### TASK OBJECTIVE
Within the listing below, the lines to output run from the one containing "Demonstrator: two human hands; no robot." through the one containing "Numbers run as"; copy them exactly and nothing else.

═══ STUDY MATERIAL ═══

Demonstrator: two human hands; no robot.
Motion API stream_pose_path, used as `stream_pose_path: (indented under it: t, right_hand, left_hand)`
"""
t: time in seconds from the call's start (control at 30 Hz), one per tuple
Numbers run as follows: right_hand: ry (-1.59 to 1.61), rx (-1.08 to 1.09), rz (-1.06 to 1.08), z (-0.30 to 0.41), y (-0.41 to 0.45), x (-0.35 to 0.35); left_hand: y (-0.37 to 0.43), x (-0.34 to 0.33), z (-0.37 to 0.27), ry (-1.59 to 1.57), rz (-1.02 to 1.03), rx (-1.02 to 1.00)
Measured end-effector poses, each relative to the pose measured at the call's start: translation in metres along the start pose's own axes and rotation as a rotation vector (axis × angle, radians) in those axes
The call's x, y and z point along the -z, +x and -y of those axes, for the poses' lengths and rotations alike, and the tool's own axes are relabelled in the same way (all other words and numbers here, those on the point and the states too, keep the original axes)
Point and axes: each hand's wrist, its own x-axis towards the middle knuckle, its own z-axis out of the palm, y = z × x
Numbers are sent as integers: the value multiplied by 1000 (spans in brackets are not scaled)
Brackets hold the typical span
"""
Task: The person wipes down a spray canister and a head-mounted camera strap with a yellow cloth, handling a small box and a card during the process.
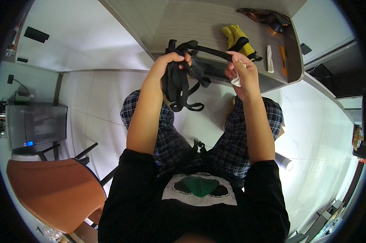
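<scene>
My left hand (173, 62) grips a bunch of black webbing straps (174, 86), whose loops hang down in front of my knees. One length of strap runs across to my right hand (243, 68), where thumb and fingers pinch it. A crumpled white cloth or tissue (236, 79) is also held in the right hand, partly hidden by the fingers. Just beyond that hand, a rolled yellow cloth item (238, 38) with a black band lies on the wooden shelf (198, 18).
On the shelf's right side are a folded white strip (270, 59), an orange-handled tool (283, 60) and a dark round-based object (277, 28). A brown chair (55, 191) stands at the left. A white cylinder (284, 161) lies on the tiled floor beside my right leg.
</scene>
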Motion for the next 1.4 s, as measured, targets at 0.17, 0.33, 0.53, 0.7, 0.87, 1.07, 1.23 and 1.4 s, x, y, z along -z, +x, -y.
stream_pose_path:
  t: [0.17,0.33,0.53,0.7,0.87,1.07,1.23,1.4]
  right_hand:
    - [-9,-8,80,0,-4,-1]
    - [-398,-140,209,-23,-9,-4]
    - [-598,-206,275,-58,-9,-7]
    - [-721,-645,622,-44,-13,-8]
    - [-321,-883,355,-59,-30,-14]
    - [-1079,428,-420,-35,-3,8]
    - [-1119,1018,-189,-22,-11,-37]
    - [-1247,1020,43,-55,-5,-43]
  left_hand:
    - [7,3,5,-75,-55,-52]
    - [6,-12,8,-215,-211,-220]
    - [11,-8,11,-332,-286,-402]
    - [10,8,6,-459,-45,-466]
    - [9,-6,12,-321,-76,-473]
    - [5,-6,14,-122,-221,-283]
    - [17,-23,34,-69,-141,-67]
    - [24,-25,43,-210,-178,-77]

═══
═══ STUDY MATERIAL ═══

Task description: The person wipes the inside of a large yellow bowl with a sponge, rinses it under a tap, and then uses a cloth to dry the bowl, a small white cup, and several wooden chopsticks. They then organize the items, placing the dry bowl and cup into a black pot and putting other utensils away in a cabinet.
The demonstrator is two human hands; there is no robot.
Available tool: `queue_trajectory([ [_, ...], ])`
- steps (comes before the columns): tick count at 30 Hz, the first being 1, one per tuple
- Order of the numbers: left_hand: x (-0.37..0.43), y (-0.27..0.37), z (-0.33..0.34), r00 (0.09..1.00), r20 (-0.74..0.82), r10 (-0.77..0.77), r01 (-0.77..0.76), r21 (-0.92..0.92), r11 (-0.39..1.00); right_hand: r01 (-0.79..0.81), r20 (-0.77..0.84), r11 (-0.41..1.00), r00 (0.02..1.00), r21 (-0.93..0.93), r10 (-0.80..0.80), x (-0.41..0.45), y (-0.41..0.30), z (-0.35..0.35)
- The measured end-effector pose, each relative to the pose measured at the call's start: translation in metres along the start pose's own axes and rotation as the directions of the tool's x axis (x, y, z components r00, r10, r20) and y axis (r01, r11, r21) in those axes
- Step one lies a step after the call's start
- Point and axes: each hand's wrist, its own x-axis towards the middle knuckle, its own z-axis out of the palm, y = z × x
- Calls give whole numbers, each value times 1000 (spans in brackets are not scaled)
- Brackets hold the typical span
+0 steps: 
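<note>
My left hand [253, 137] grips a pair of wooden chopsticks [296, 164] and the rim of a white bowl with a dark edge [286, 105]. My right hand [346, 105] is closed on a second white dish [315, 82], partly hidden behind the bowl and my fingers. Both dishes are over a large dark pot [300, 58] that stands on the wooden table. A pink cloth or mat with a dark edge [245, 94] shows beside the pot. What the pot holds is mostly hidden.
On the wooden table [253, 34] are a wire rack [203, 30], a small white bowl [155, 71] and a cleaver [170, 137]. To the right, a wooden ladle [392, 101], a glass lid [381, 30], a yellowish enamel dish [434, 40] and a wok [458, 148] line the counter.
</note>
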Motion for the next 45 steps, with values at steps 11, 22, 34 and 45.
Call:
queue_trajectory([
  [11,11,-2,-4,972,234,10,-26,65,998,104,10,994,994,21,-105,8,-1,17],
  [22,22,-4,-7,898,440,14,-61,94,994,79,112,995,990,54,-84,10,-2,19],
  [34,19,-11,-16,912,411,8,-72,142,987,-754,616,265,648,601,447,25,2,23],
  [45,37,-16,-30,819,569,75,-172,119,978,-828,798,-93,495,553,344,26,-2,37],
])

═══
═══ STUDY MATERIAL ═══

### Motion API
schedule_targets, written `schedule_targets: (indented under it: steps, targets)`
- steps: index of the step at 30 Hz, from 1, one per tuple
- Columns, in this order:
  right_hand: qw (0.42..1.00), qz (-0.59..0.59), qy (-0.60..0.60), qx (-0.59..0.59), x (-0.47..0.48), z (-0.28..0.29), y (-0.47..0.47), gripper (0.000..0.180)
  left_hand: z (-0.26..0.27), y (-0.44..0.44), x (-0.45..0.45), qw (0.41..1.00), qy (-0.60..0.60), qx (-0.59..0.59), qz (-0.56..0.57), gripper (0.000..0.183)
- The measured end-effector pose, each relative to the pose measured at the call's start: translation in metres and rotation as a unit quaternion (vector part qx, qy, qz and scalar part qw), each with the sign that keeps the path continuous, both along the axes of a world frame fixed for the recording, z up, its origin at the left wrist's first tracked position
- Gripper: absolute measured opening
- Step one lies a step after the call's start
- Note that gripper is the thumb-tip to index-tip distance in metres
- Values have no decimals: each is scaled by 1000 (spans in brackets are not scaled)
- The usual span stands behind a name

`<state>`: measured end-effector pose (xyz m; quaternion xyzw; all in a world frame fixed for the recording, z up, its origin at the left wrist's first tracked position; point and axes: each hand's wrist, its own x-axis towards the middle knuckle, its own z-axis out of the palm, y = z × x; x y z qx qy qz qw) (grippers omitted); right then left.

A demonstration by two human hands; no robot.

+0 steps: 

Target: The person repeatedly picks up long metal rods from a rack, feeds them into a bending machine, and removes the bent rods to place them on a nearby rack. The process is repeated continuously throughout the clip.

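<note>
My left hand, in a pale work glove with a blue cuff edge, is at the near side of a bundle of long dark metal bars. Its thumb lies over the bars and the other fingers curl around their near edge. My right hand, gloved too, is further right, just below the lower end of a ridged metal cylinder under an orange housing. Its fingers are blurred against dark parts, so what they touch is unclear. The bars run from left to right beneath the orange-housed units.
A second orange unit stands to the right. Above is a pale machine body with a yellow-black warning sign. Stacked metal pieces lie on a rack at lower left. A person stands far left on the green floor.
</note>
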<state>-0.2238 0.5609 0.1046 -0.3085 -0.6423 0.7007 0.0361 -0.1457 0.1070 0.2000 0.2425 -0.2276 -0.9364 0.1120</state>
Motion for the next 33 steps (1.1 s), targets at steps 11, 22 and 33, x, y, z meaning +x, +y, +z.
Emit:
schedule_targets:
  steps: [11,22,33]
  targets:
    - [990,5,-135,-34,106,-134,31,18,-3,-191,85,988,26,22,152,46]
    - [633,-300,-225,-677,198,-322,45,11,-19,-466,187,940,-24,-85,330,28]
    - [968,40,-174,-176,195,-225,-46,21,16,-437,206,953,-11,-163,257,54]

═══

### OUTPUT
Demonstrator: two human hands; no robot.
Motion API stream_pose_path, used as `stream_pose_path: (indented under it: t, right_hand, left_hand)`
"""
t: time in seconds from the call's start (control at 30 Hz), one per tuple
Numbers run as follows: right_hand: ry (-1.59 to 1.61), rx (-1.08 to 1.09), rz (-1.06 to 1.08), z (-0.30 to 0.41), y (-0.41 to 0.45), x (-0.35 to 0.35); left_hand: y (-0.37 to 0.43), x (-0.34 to 0.33), z (-0.37 to 0.27), ry (-1.59 to 1.57), rz (-1.02 to 1.03), rx (-1.02 to 1.00)

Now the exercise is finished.